# Random Forest CI Test

The Random Forest Conditional Independence (CI) test is a flexible, non-parametric method that leverages the predictive power of ensemble models to assess conditional independence. By measuring the importance of a feature in a predictive task, it can capture complex, non-linear relationships and interactions, making it well-suited for a wide range of data types.

## Mathematical Formulation

The test is based on a simple but powerful premise: if a variable *X* is conditionally independent of a target *Y* given a set of conditioning variables *Z*, then *X* should have no predictive power for *Y* when the information in *Z* is already available. The test formalizes this idea by measuring the feature importance of *X* within a Random Forest model trained to predict *Y*.

The most robust measure of feature importance for this task is **permutation importance** (Breiman, 2001; Fisher et al., 2019). The overall procedure to obtain a p-value is as follows:

1.  **Train a Predictive Model**: A Random Forest model is trained to predict the target variable `Y` using the predictor `X` and the conditioning set `Z` as features.

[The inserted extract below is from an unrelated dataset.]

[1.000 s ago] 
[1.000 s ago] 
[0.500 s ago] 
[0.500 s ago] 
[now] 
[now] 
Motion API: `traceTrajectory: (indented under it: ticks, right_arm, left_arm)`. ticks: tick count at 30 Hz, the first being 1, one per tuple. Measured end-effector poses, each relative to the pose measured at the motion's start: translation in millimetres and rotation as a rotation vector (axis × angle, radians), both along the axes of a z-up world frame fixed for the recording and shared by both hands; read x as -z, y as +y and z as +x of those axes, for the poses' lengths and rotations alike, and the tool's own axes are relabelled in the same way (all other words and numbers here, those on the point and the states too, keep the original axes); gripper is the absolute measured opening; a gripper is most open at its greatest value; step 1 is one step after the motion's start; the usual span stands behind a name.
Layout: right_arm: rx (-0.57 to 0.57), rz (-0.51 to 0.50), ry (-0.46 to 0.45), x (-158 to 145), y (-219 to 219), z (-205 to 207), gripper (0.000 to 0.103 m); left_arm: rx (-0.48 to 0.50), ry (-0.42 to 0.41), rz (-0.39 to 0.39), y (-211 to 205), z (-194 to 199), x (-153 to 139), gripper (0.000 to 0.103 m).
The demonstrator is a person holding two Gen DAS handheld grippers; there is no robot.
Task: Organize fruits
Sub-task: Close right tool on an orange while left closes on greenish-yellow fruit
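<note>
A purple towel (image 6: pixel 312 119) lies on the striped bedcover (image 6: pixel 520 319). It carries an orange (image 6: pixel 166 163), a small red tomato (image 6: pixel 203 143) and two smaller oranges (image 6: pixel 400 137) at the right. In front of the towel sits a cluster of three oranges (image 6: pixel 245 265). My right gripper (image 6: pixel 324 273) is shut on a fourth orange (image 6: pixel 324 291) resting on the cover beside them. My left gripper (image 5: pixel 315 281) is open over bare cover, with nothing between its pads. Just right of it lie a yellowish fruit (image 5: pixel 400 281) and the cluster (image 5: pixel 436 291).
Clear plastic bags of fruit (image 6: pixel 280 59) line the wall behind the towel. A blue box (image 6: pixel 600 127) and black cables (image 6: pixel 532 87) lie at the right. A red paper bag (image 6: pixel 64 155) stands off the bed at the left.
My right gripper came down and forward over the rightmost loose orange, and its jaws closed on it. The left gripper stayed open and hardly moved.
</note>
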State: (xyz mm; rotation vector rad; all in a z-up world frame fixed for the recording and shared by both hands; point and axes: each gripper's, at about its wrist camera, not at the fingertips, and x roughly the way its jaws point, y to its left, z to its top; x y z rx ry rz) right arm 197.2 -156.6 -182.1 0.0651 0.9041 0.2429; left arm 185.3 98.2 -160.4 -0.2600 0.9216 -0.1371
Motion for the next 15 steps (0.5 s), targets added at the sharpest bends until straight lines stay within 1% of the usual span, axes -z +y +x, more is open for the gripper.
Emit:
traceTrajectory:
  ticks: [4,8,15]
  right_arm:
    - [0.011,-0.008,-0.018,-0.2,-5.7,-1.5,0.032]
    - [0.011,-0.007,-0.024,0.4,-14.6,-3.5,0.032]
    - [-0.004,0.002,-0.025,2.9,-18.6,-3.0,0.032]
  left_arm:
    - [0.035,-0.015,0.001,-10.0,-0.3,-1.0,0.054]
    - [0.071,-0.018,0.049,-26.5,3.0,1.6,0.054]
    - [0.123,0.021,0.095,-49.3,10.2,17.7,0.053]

2.  **Calculate Observed Importance**: The permutation importance of `X` is calculated. This is done by first recording the model's performance (e.g., R² for regression, accuracy for classification) on a hold-out dataset. Then, the values in the column corresponding to feature `X` are randomly shuffled (permuted), and the model's performance is measured again. The feature importance is the drop in performance caused by this shuffling. This serves as the **observed test statistic**.
    $$
    \text{Importance}(X) = \text{Performance}_{\text{original}} - \text{Performance}_{\text{permuted}(X)}
    $$

3.  **Generate a Null Distribution**: To determine if the observed importance is statistically significant, we need to generate a distribution of importances under the null hypothesis ($Y \perp X | Z$). This is achieved by permuting the relationship between *X* and *Y* while preserving the relationship with *Z*. Specifically, for a number of repetitions:
    *   The values of feature `X` are permuted.
    *   A *new* Random Forest is trained from scratch on this permuted dataset (predicting `Y` from the permuted `X` and original `Z`).
    *   The permutation importance of the (permuted) `X` is calculated for this new model.
    *   This collection of importance scores forms the **null distribution**.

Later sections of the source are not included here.